Закончив с посудой, она вошла в комнату и сама открыла дверцу комода. Пальцы начали перебирать пожелтевшие листочки, она отвернулась, чтобы не испортить дешёвую бумагу солёными слезами. В аккуратно вырезанных квадратиках была описана жизнь сыновей. Год за годом Эмбер собирала вести про них, копила, изучала, проживала жизнь вместе с сыновьями, когда перечитывала по ночам про их успехи, радости или тяготы. У неё даже были листочки с их портретами. Принц Тобиан Самозванный и король Фредер Суровый. По-разному на самом деле называли в народе её наследника. Фредер Освободитель, ибо он отменил рабство. Фредер Мирный, поскольку за четырнадцать лет под его правление не возникло ни одного вооружённого конфликта. Фредер Холодный за ледяной взгляд. Но больше за королём закрепилось прозвище Суровый, одно его слово, не терпящее возражения, заставляло людей дрожать.

Цубасара дотронулась рукой до нижнего ящика.

— Там заметки про абадон, — пояснила Юнипа. — Я открою его, а ты… скажи, знаешь что-нибудь про Риана Риса, моего, телохранителя?

— Он верно служит Фредер. Почто вопрошаешь о нем?

— Риан, — она улыбнулась, — служил мне только из верности, не требуя ничего от меня. Он любил меня, был предан. Мы даже были друзьями. Понимаешь, Цубасара, у меня был друг! Риан Рис. Надеюсь, он не мстил тебе? Только… — изувеченное лицо вытянулось в страхе, — не говори, что Риан пошёл мстить и его…

Цубасара нахмурилась.

— Риан обещание дал отпустить меня, еже я спасу Санпаву.
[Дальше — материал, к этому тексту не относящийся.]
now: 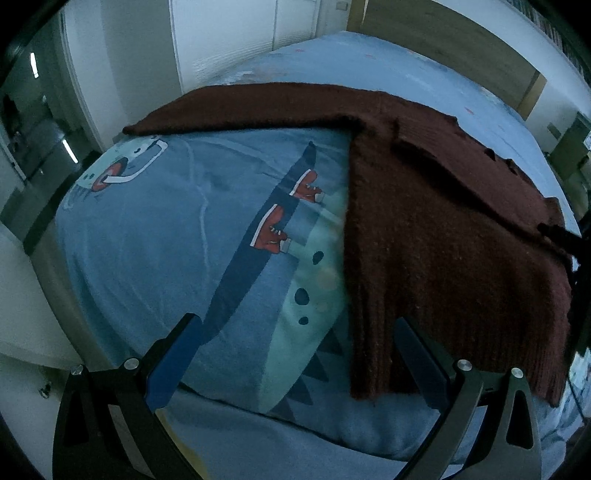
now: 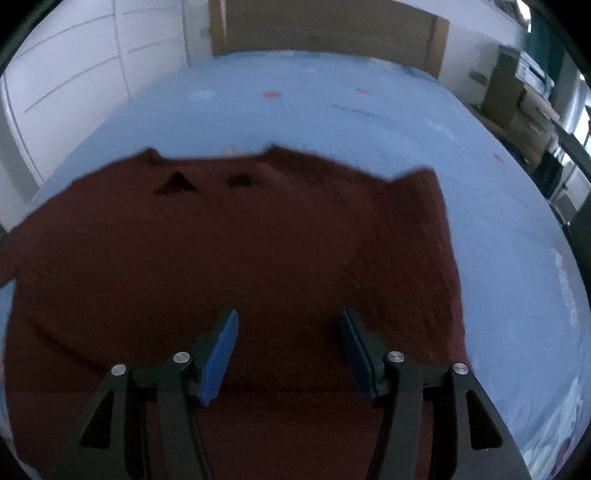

К скорби его, я спасла провинцию.

Хрупкие искалеченные ладони опустились на плечи к абадонке.

— Ты спасла, а тебя продолжают ненавидеть. Тебя сравнивают с Онисеем и с безжалостными соплеменниками, возвращёнными в покой на Абадонию.

Она распахнула двецу нижнего ящика и подняла газетные листки. Всё про абадон. Об их тихой жизни на родном острове, о рассказах, кои они повествуют, будучи людьми. О мировой ненависти к проклятым богами тварям, убить которых мешает могущество Тенкуни и страх перед новым Рёвом. Цубасара взяла в морщинистые руки газеты и протяжно вздохнула. Она ведь знала старозенрутскую письменность, могла разобрать и некоторые слова в современной печати. Абадон называли не иначе как демонов, ещё писали, что один из демонов притаился на ферме в Конории. По сей день не утихали религиозные споры, какие же боги истины: каждый видел в Чёрном океане своего покровителя.